### [Task requirements]
An exact copy of all the data is the expected answer.

### [Dataset excerpt]
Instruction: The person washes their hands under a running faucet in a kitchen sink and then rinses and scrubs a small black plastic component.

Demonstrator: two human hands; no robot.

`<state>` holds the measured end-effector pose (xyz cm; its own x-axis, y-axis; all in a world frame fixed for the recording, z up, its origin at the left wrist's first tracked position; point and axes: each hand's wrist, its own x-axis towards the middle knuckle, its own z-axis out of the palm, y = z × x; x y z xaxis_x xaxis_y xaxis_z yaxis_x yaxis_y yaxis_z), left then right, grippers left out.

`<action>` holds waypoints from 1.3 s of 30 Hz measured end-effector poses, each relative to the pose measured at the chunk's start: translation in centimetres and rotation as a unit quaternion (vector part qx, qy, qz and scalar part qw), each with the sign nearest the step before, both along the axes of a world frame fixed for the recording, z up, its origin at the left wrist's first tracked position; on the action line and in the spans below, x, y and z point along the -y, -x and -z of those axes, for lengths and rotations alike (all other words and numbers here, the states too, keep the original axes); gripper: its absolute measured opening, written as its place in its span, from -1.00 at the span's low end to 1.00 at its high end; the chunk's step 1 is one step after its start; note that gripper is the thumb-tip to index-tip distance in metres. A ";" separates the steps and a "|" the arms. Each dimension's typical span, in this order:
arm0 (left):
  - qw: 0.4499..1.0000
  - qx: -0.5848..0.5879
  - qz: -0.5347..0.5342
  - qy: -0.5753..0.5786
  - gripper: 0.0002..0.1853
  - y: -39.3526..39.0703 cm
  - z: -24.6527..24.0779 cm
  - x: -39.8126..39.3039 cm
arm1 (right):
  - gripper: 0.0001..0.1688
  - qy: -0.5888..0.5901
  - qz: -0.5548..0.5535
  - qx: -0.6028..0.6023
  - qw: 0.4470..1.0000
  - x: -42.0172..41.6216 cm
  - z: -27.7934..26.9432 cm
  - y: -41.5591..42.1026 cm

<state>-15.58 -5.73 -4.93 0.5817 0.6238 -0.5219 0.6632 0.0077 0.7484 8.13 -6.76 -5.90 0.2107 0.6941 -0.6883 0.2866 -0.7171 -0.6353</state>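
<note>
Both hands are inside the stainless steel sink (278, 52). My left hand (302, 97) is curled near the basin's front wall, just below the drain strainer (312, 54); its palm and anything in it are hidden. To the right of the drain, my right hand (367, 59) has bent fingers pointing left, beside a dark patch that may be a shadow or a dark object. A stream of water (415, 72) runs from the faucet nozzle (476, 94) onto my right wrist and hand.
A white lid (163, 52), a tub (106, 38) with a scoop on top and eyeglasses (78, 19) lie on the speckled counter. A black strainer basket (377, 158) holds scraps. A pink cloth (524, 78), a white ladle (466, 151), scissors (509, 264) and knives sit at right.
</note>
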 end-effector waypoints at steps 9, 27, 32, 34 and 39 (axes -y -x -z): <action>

### [The completed task]
Instruction: The person washes their hands under a running faucet in a kitchen sink and then rinses and scrubs a small black plastic component.

Demonstrator: two human hands; no robot.

`<state>` holds the measured end-effector pose (xyz cm; its own x-axis, y-axis; all in a world frame fixed for the recording, z up, its origin at the left wrist's first tracked position; point and axes: each hand's wrist, its own x-axis towards the middle knuckle, its own z-axis out of the palm, y = z × x; x y z xaxis_x xaxis_y xaxis_z yaxis_x yaxis_y yaxis_z), left then right, grippers left out.

`<action>` holds waypoints from 1.3 s of 30 Hz measured end-effector poses, each relative to the pose measured at the chunk's start: translation in centimetres and rotation as a unit quaternion (vector part qx, qy, qz and scalar part qw), each with the sign nearest the step before, both along the axes of a world frame fixed for the recording, z up, its origin at the left wrist's first tracked position; on the action line and in the spans below, x, y and z point along the -y, -x and -z of those axes, for lengths and rotations alike (all other words and numbers here, the states too, keep the original axes); gripper: its absolute measured opening, written as its place in its span, from -1.00 at the span's low end to 1.00 at its high end; the chunk's step 1 is one step after its start; note that gripper is the thumb-tip to index-tip distance in metres. A ";" separates the steps and a "|" the arms. Each dimension's typical span, in this order:
arm0 (left):
  - qw: 0.4499..1.0000
  - qx: -0.5848..0.5879
  - qz: -0.5347..0.5342
  - qy: -0.5753..0.5786
  - gripper: 0.0002..0.1853
  - y: -39.3526..39.0703 cm
  - z: -24.6527..24.0779 cm
  - x: -39.8126..39.3039 cm
arm1 (right):
  - gripper: 0.0001..0.1688
  - qy: -0.5888..0.5901
  - qz: -0.5548..0.5535
  - qx: -0.6028..0.6023
  - qw: 0.4470..1.0000
  - x: -42.0172..41.6216 cm
  - z: -27.7934..26.9432 cm
  - y: -41.5591..42.1026 cm

<state>-15.58 -5.73 -4.93 0.5817 0.6238 -0.5219 0.6632 0.0077 0.7484 8.13 -6.76 -5.90 0.2107 0.6941 -0.6883 0.2866 -0.7171 -0.6353</state>
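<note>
Both hands are inside the stainless steel sink (278, 52). My left hand (302, 97) is curled near the basin's front wall, just below the drain strainer (312, 54); its palm and anything in it are hidden. To the right of the drain, my right hand (367, 59) has bent fingers pointing left, beside a dark patch that may be a shadow or a dark object. A stream of water (415, 72) runs from the faucet nozzle (476, 94) onto my right wrist and hand.
A white lid (163, 52), a tub (106, 38) with a scoop on top and eyeglasses (78, 19) lie on the speckled counter. A black strainer basket (377, 158) holds scraps. A pink cloth (524, 78), a white ladle (466, 151), scissors (509, 264) and knives sit at right.
</note>
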 end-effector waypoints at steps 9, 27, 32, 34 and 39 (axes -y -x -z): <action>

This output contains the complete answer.